Alla scomparsa del maestro dell’“altra Italia”, civile, onesta, laica e liberale, fustigatore inflessibile dell’“Italia peggiore” viziosa e conformista, malandrina, furbetta ed opportunista “Il Mondo” gli tributa un solenne e grandioso elogio: “Il segreto della sua personalità, il centro motore di tutta una vita è proprio qui: una lezione di intransigenza, di rigore morale, di “impoliticità”, di tutte quelle virtù che troppo spesso difettano nei “saggi” italiani che dopo i primi slanci di generosità giovanile si affrettano a diventar maturi ed a imboccare le vie del compromesso”. [16]

NOTE

[1] G. Salvemini, Il programma scolastico dei clericali, La Nuova Italia, Firenze, 1951.
[2] F. Ruffini, La libertà religiosa come diritto pubblico subbietivo, Il Mulino, Bologna, 1992, pp. 74-75.
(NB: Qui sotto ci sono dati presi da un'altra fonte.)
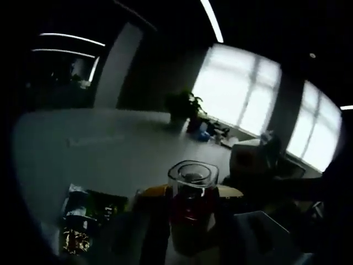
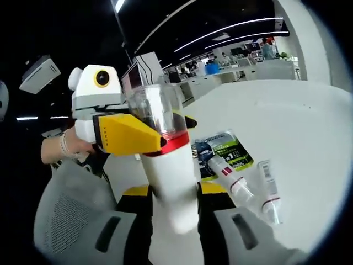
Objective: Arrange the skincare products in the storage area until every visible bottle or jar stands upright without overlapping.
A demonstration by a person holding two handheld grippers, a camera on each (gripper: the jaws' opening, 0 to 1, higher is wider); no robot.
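White tubes (image 2: 251,190) beside green sachet (image 2: 223,150)

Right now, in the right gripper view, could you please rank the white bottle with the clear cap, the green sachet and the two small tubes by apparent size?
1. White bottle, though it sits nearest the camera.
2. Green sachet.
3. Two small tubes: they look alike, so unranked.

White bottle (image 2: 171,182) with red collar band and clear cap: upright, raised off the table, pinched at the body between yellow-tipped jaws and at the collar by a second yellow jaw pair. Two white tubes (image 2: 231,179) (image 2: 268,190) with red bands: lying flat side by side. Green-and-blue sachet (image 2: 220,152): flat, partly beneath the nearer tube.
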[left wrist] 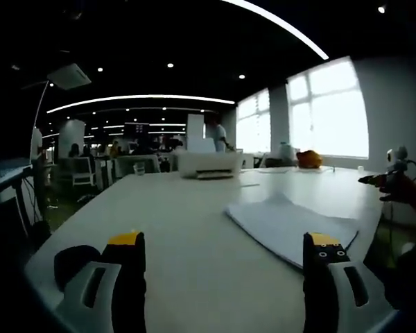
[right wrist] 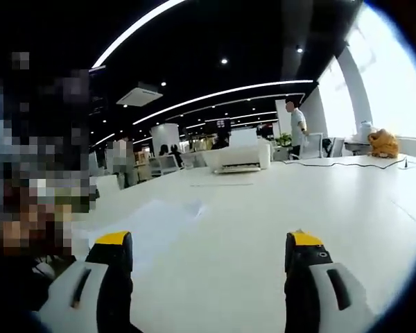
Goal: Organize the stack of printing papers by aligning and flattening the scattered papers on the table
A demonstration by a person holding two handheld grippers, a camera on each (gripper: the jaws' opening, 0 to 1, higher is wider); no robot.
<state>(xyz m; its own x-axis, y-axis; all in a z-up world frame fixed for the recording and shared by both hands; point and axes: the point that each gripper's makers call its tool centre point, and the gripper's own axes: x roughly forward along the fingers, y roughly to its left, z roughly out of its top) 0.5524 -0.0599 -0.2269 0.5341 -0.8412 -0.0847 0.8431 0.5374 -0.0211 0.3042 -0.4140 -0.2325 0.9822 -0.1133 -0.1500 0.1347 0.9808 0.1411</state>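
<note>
Left gripper view: the left gripper (left wrist: 225, 260) is hovering over the white table (left wrist: 180, 208), jaws standing wide apart and holding nothing; the paper stack (left wrist: 288, 225) is lying flat to its right, top sheets slightly fanned and one corner lifting. A printer (left wrist: 208, 164) is sitting at the far end. Right gripper view: the right gripper (right wrist: 208, 260) is likewise gaping empty, with the papers (right wrist: 152, 222) lying to its left; a cable (right wrist: 360, 165) is trailing across the table.

White papers (left wrist: 284, 225); white table (left wrist: 187, 229); black, yellow-tipped jaws.
</note>
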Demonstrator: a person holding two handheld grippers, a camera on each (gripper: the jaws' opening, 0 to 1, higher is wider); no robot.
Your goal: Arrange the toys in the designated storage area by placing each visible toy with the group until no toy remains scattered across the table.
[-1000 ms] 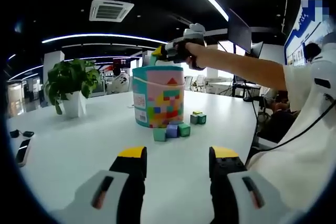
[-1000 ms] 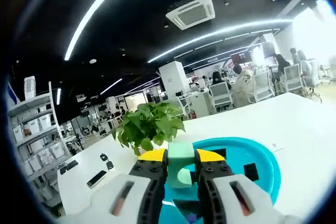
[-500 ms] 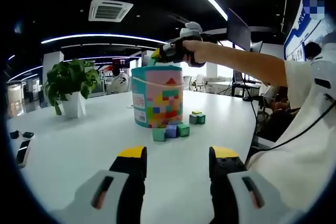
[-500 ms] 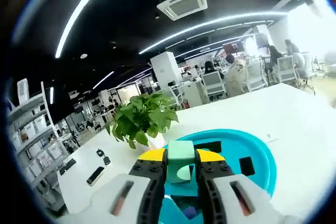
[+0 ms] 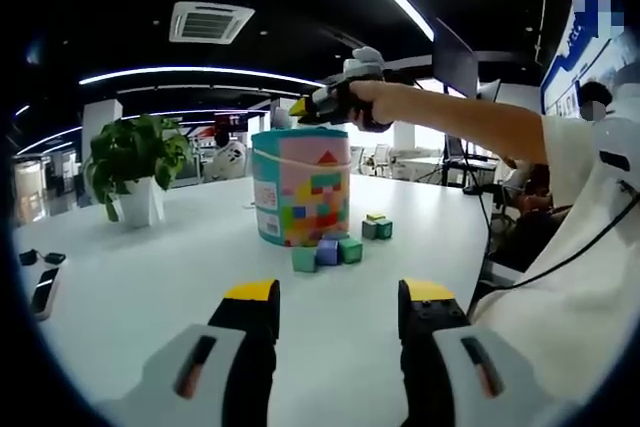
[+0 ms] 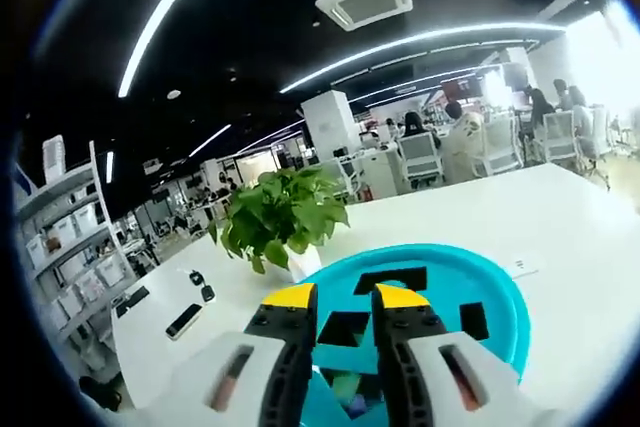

[3] G. Salvemini, Una guerra di preposizioni, in “Il Mondo”, 22 marzo 1953, ora in Stato e chiesa in Italia, cit., p. 442.
[4] Citato in S. Bucchi, Laicità e democrazia in “Laicità”, n. 4, dicembre, 2007, p. 7.
[5] G. Salvemini, Scritti vari, cit., p. 670.
[6] G. Salvemini, Scritti vari, cit., pp. 668-669.
[7[ G. Salvemini, Scritti vari, cit., p. 670.
[8] G. Salvemini, Scritti sulla questione meridionale, cit., p. 659.
[9] G. Salvemini, Scritti vari, cit., p. 854.
[10] G. Salvemini, Italia scombinata, Einaudi, Torino, 1959, p. 227.
[11] G. Salvemini, Scritti sulla questione meridionale, cit., 614.
[12] G. Salvemini, Scritti vari, cit., pp. 811-812.
[13] G. Salvemini, Scritti sul Risorgimento, cit., pp. 460-462.
[14] M. L. Salvadori, Gaetano Salvemini, cit., pp. 26-27.
[15] G. Salvemini, Scritti vari, cit., pp. 810 e 812.
[16] Taccuino, La morte di un laico, in “Il Mondo”, 17 settembre1957. Più di recente, a conferma della grande reputazione e stima di cui gode Salvemini all'estero e dell'impopolarità e delle amnesie che ne perseguita, al contrario, la memoria in Italia, racconta un giovane scrittore, R. Saviano (un uomo del Sud che non piega la testa e resiste “a chiare lettere” a poteri occulti, che “hanno bisogno di silenzio e ombra” e nessuno perciò nomina), durante un suo viaggio a Stoccolma, invitato dall'Accademia che assegna i Nobel da più di un secolo, che molti in quel tempio della cultura gli chiesero “come sono considerati da noi Giorgio La Pira, il mitico sindaco di Firenze degli anni '50, e anche Danilo Dolci, Lelio Basso, Gaetano Salvemini ed Ernesto Rossi. Un'Italia dimenticata dagli italiani, che lì non solo ricordano ma considerano l'unica degna di memoria”. R. Saviano, La bellezza e l'inferno, Mondadori, Milano, 2009, p. 188.